Use Multiple Moving Averages to Assess Forex Currency Trading Stage

A forex currency can generally be seen as either in a trending stage or in a consolidation phase. Normally this should be easy to explain, but sometimes an online Forex trader needs some help to see these stages quickly and easily. Complicating matters further is the fact that one currency can easily be biased over a period of time (daily) and can be traded sideways over another (within four hours).
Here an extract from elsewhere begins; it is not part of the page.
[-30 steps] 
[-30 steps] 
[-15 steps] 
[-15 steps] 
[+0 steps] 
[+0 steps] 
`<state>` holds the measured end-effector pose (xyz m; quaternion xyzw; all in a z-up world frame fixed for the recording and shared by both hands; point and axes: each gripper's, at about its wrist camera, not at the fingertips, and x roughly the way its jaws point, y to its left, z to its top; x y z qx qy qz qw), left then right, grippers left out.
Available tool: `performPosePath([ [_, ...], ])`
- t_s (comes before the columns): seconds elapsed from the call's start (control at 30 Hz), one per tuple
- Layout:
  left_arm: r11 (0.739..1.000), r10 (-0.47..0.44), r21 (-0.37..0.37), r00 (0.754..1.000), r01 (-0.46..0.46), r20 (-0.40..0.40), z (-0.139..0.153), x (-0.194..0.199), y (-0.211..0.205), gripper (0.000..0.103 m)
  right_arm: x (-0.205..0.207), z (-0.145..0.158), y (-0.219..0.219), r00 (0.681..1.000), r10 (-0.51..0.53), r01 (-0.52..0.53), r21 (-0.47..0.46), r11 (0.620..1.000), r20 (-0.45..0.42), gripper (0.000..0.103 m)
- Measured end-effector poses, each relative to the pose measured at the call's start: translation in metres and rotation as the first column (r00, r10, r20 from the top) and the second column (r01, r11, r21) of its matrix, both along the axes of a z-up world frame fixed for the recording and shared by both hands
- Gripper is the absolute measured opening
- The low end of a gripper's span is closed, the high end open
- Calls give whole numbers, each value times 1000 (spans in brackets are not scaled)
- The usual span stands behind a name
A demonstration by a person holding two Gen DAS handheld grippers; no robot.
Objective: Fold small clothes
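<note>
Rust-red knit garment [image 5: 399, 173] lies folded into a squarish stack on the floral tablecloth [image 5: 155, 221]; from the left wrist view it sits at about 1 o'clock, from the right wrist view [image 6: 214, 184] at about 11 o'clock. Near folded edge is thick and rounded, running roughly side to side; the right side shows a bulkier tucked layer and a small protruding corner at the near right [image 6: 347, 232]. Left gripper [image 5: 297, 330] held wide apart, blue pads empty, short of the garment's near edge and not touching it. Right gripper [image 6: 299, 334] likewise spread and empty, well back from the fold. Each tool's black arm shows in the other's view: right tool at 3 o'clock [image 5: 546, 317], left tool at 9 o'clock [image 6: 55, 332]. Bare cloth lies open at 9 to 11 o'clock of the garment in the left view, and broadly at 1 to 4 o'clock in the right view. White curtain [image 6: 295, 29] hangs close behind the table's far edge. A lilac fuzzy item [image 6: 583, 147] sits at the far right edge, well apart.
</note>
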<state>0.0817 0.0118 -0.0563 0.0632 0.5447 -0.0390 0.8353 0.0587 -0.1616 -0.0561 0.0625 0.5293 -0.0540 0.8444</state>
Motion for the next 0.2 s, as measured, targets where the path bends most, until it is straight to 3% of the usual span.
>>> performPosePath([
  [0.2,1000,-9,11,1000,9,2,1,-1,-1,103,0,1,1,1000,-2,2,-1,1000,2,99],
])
Most Forex traders have a favorite trading technique that works very well in either the side or trend market. In rare cases, this is the case with both appliances. For this reason, it is important for a trader to regularly assess whether the market is trending.

A technique often used by experienced traders applies very moving averages on the same chart. It will normally average seven to eight moves. Different colors can be given to make them more visual and defining. One of the most popular parameters is to set the first moving average for three periods and increase the next moving average by 3. These moving averages are three, six, nine, and so on. These are simple and can be based on price proximity. You can change these settings as you wish as long as you apply the latest combination consistently to all your forex charts.

After setting them up, the next step is a blank screen, so you can only see moving averages and nothing else. Forex trading candlesticks are distracting in the background. The easiest way is to put your diagrams in a line format and then paint your line format in the same color as your graphic background. If your chart is white, color your line graphs white. Now you need to have a table showing only the color moving averages for the time frame you are using for the installation.

We are now ready to assess the phase of the market, which is an easy part. If all moving averages are up or all down, this indicates a trend in the market. As they move further and further away, the market shows a very strong trend. If they all point in the same direction and start trading closer to each other, then the strength of the trend decreases. It should be very easy to identify them all.

If moving averages begin to overlap, this indicates that the market has begun to consolidate and is trading sideways or may be reversing. At this stage, it can be assumed that the market is trading sideways until all moving averages start moving in the same direction again.

There is a special time when moving averages trade very close to each other and begin to strengthen as they begin to form knots or single colors. These conditions mean that all traders in the market agree with the current price of the currency. You will only need to bring a small message to the Forex Market to break this situation and create a volatile breaking price movement.